If someone has a great need for medical treatment that is expensive, they use INSURANCE. I tried to find an insurance policy with a $100,000 deductible, but they don't exist. I pay, for EXCELLENT emergency treatment, about 20% of the cost of a typical smoker my age. Why? Because of my high deductible. I buy generics when I need any medication.
The more we create third parties, the more prices go up. It's a simple financial fact.
So, what's the big deal about Insurance companies making a profit. Immoral yes, but also to be expected.
It's a violation of human rights when they have a monopoly on medical care. We have a right to "life". Even felons are entitled to medical care, but not free people without coverage, and no-one is obligated to cover you, but for most health issues noone will treat you in the US without coverage. Catch-22.
If you don't believe they have a monopoly, perform this experiment: write out a bogus identity on a sheet of paper. Then dial every dentist in your area and try to get an appointment to get an infected tooth extracted sometime in the next six months, but lie and tell them you have no coverage. The result will be instructive. An infected tooth is a life threatening situation you can't get treated in an Emergency room. I know - I've tried.
We need to break the monopoly on coverage for care if we are to have a chance at a humane system.
Help stamp out iliturcy.
[W]hat good would "normal" cancer test be if it detected 100% of cancer cases, but also, for every one detected, falsely marked 3 others as having cancer when they didn't.
We do have a lot of data on how society in general (and the corporate world in particular) deals with such data. For example, ten years ago the two most common HIV tests had 10% and 5% false-positive rates. There was a lot of PR to reassure people that this wasn't important, but the data said otherwise.
Consider the math with a simple example: You have a test population of about a million, of which roughly 1000 have HIV. The better (5%) test would show 51,000 positives, 1000 true positives and 50,000 (5% of a million) false positives.

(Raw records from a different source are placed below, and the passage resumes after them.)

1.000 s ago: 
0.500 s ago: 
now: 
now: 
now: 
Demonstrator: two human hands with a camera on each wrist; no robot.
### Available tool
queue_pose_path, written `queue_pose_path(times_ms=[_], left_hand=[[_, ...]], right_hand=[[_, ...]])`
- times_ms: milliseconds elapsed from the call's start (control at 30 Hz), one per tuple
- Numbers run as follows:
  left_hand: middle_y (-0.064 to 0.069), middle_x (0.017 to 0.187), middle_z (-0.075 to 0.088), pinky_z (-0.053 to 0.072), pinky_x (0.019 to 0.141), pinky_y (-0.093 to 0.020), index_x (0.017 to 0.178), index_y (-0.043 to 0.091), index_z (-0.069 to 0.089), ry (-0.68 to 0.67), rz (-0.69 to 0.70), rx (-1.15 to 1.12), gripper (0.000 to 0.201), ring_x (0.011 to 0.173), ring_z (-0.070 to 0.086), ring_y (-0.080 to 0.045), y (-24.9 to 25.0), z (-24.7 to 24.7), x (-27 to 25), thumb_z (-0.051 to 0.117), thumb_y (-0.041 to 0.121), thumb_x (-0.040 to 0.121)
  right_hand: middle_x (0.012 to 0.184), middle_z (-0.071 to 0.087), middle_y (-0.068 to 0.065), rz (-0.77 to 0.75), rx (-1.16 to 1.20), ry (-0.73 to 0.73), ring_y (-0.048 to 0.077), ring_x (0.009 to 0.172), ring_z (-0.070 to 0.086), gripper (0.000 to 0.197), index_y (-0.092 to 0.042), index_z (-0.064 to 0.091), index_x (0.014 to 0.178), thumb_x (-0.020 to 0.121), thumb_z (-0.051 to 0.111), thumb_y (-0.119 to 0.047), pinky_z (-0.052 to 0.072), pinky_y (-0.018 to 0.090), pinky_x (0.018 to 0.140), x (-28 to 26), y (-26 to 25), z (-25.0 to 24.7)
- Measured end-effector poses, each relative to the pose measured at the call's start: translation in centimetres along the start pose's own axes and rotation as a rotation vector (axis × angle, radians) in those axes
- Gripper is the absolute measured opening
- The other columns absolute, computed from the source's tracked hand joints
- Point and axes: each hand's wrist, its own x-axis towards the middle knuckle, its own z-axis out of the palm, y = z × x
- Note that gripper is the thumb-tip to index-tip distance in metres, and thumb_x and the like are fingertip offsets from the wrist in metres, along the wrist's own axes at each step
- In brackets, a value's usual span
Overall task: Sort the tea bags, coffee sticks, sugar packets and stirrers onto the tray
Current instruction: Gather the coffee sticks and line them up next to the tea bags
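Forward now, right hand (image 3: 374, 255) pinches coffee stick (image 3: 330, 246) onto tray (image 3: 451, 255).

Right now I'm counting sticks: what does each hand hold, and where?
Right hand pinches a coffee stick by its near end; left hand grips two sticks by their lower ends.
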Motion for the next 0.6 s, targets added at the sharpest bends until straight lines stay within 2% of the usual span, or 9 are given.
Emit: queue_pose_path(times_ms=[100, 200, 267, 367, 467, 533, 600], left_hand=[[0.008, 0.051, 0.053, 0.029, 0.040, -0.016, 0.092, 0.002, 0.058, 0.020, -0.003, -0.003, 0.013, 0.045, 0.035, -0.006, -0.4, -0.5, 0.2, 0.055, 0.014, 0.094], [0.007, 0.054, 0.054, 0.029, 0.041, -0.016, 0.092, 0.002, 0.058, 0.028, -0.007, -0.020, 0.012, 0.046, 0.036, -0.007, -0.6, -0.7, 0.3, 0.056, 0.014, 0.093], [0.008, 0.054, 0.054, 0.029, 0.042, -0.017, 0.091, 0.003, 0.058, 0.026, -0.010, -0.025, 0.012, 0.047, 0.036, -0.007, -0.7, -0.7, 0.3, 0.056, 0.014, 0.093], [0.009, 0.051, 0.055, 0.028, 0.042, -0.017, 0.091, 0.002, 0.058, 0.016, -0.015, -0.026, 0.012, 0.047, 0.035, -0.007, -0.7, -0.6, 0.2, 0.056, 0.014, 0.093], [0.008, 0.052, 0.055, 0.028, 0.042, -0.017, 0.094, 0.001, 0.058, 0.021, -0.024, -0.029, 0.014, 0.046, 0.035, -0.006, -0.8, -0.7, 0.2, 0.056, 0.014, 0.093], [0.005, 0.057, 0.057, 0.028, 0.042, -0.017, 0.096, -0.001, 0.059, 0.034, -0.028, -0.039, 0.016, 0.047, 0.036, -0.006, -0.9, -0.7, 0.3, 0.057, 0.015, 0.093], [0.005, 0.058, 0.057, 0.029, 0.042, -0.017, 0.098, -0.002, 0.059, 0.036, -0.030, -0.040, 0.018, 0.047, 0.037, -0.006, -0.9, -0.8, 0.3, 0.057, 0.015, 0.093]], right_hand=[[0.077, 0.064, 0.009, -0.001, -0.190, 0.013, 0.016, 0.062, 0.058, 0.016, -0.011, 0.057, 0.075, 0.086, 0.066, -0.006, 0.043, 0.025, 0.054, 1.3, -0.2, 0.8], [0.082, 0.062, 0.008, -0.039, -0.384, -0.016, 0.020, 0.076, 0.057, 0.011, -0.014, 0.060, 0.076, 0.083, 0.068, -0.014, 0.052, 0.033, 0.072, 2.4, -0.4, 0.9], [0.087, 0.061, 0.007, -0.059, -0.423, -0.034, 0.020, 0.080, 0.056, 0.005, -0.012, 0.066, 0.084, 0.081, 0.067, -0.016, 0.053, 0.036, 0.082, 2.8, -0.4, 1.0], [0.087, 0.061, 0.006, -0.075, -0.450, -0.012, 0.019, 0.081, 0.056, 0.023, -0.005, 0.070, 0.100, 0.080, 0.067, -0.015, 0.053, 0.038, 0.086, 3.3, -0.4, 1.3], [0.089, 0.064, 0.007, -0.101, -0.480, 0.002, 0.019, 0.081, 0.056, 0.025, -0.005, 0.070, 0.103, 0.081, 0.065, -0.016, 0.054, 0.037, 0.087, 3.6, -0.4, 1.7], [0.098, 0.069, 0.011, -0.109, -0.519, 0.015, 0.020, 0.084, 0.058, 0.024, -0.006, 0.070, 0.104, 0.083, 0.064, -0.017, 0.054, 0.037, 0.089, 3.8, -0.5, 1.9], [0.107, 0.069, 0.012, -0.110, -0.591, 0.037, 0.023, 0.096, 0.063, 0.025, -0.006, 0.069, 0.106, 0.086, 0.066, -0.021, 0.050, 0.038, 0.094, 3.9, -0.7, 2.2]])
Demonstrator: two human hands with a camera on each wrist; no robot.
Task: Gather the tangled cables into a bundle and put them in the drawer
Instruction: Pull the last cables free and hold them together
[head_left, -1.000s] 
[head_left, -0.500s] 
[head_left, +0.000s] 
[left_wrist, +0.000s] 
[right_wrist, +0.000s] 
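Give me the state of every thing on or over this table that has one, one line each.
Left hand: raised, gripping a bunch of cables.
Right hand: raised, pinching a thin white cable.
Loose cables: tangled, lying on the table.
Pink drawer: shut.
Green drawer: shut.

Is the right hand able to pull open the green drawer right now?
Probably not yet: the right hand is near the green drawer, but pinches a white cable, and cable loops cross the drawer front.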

This in itself should make you cautious. But consider how many employers and insurance companies dealt with it. They had forms that asked whether you have ever tested positive for HIV. If you were one of the 50,000 false positives, and later tests showed that you didn't have HIV, this didn't matter. There's no place on the application form for that information. For the rest of your life, you have tested positive to HIV, and to not mention this is fraud.
Actually, in most cases, the 10%-false-positive test was the first used, so 1/10 people who had that test are now and forever among the group that have tested positive for HIV. Further testing with other tests won't decrease this number; it can only increase the percentage that have tested positive. So the fact that we have better HIV tests now is mostly irrelevant to those who tested positive 10 or 20 years ago. They still have it on their medical record, and they legally have to admit it, despite the results of later tests.
Now, it's true that there are corporations that are more responsible than this. But as long as a significant portion of the corporate world treats false positives this way, the sensible approach is to avoid any tests that have a nonzero false-positive rate.
And note that I haven't mentioned the possibility of fraudulent positive test results. This is a very real worry when the legal system is involved, as with blood-alcohol and polygraph tests. Those require a different sort of defensive approach.
Those who do study history are doomed to stand helplessly by while everyone else repeats it.